Les programmes de stabilisation et d'ajustement structurel, imposés
depuis les années 1980, n'ont pas rempli leurs promesses
de croissance économique plus élevée., mais
la croissance presque partout dans le monde au cours de ces vingt-cinq
dernières années s'est montrée plus faible
qu'au cours des vingt-cinq années précédentes,
malgré la croissance fulgurante de l'Asie de l'Est, de l'Inde
et de quelques autres pays. De telles différences de croissance
suggèrent que les inégalités mondiales dans
l'ensemble n'ont peut-être pas augmenté de manière
non équivoque. Mais les inégalités au plan
national se sont aggravées dans la plupart des pays ces dernières
années, en grande partie à cause de la libéralisation
économique aussi bien au niveau national qu'au niveau international.
En effet, dans de nombreuses régions du monde, ce genre
de réformes économiques a en fait sapé les
taux de croissance ainsi que le rôle initiateur des gouvernements,
tout en augmentant par ailleurs les inégalités générales.
Les rares exceptions sont généralement dues aux interventions
mesurées ou persévérantes de certains gouvernements.
L'impact cumulatif de ces réformes au cours des 25 dernières
années a produit une plus grande inégalité
dans la plupart des pays développés et en développement,
avec l'augmentation du chômage, de plus grandes disparités
de revenus, la réduction des protections sociales et la dégradation
de l'environnement.
La libéralisation du secteur financier international, par
exemple, a sapé l'utilisation de subventions de développement
plus inclusives et mieux ciblées pour promouvoir les activités
économiques. En outre, la libéralisation financière
a en fait résulté en des mouvements de capital net
allant de ceux qui en disposaient le moins vers ceux qui en disposaient
le plus à long terme, tout en augmentant la volatilité
financière et en affaiblissant les activités économiques.

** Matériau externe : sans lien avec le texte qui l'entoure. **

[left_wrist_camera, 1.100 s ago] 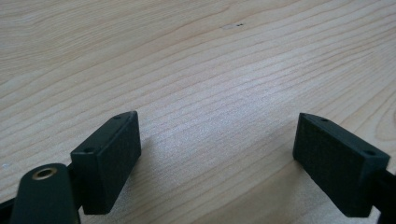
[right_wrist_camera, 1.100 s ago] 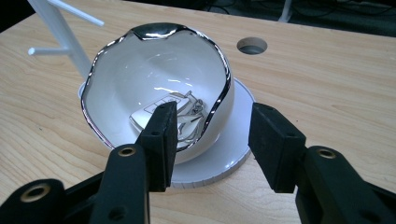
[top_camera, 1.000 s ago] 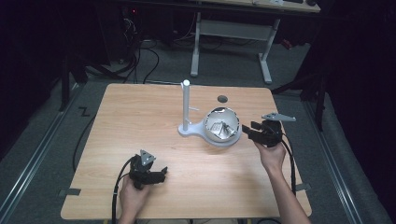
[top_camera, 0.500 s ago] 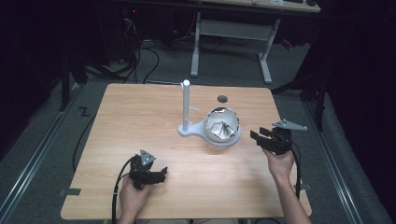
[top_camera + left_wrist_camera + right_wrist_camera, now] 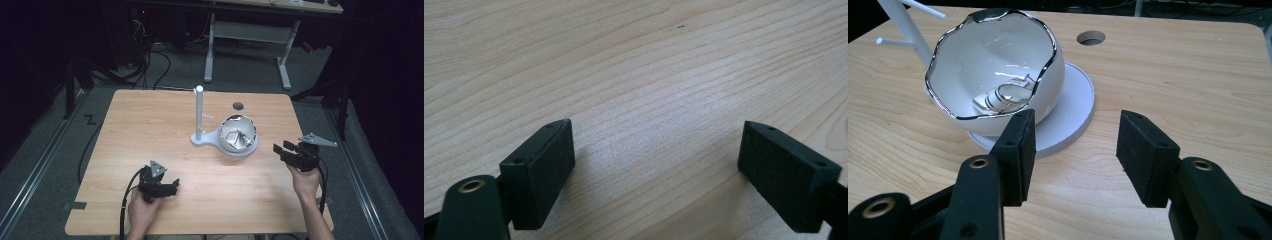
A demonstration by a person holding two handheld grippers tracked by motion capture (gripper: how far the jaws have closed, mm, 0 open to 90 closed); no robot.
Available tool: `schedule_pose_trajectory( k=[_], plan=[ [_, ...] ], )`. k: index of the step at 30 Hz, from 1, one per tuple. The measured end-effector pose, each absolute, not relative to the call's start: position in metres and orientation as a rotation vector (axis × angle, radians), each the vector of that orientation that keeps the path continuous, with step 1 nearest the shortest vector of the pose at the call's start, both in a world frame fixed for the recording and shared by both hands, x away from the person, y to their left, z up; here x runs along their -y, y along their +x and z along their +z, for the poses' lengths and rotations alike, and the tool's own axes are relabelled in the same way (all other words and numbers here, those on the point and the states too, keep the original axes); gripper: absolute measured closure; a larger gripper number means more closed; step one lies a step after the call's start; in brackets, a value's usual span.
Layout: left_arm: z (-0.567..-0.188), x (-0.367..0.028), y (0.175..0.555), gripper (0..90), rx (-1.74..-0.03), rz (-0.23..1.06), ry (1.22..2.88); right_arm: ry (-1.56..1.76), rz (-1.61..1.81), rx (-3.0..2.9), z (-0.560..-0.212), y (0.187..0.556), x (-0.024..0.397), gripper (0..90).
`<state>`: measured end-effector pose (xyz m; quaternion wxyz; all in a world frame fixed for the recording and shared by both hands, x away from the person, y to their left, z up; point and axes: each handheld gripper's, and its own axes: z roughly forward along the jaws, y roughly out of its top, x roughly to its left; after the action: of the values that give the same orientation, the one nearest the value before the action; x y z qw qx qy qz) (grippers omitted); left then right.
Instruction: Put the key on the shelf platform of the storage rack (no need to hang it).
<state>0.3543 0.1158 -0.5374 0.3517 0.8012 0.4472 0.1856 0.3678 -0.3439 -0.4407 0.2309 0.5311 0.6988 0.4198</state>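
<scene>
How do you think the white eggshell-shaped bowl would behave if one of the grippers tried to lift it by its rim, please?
The bowl looks glazed and glossy, so the pads would probably slip on it. Its thin, wavy silver-edged rim suggests it is brittle and could chip under a hard squeeze. It sits tilted on the round white base, so a push would likely rock it or roll it off.

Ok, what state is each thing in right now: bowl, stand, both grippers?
Bowl: upright on the stand's round base, shiny metal pieces inside.
Stand: upright, pegs bare.
Right gripper: jaws have just been opening, nothing between them, clear of the bowl.
Left gripper: open, empty, low over the table.
</scene>
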Motion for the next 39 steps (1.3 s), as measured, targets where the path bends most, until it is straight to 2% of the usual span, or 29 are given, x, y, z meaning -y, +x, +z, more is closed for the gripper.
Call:
schedule_pose_trajectory(
  k=[16, 39],
  plan=[
    [-0.537, -0.116, 0.354, 15.5, -1.158, 0.481, 2.073, 1.483, 1.165, -1.899, -0.447, 0.351, 0.355, 50.7],
    [-0.537, -0.116, 0.354, 15.5, -1.158, 0.482, 2.073, 1.451, 1.187, -1.918, -0.457, 0.328, 0.347, 50.7]
  ],
)
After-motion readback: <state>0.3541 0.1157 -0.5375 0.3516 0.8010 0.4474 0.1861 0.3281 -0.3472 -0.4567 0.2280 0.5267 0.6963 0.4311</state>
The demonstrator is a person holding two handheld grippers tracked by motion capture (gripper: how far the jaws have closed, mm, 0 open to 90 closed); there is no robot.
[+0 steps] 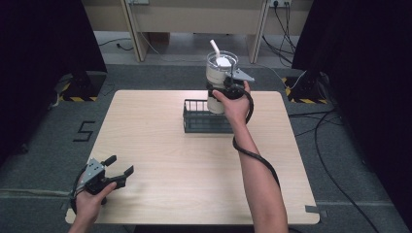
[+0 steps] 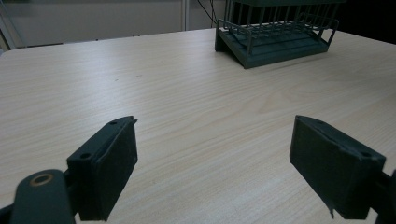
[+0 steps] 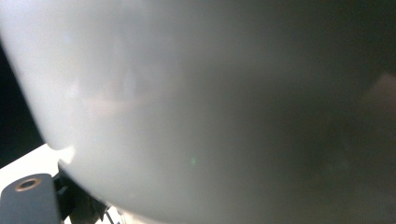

Entre temps, les négociations sur la libéralisation
des échanges ont semblé ignorer les tendances historiques.
Comme l'avait démontré sir Hans Singer (voir page
52) quand il travaillait pour les Nations Unies, les conditions
des échanges commerciaux internationaux des pays en développement
se sont dégradées : le prix des produits de base ont
décliné par rapport aux produits manufacturés,
tout comme les prix des produits agricoles tropicaux par rapport
aux prix des produits agricoles issus de pays tempérés,
et les prix des produits génériques sont tombés
en conséquence de la production protégée par
les lois sur la propriété intellectuelle.
De ce fait, la libéralisation du commerce des produits manufacturés
a entraîné une désindustrialisation et une forte
augmentation du chômage dans la plupart des régions
du monde, comme le montre le cas des textiles cette année.
Et, tandis que la libéralisation du commerce agricole pourrait
améliorer les revenus à l'exportation de certains
pays pauvres, les principaux bénéficiaires ne seront
autre que les exportateurs agricoles les plus riches. Les pays qui
importent les produits actuellement subventionnés souffriront.
Le " désengagement de l'État " auquel assiste
une grande partie des pays développés dernièrement
a généralement impliqué la réduction
du rôle de l'État, notamment dans sa capacité
à diriger et à soutenir le développement, ainsi
que de ses interventions sociales dans les domaines de l'éducation
publique, la santé, le logement et les services publics.
Si le monde ne se concentre pas sur des politiques économiques
à même de traiter l'impact négatif des inégalités
économiques sur la réduction de la croissance et de
la pauvreté, les pauvres et les privilégiés
continueront de vivre dans des mondes séparés.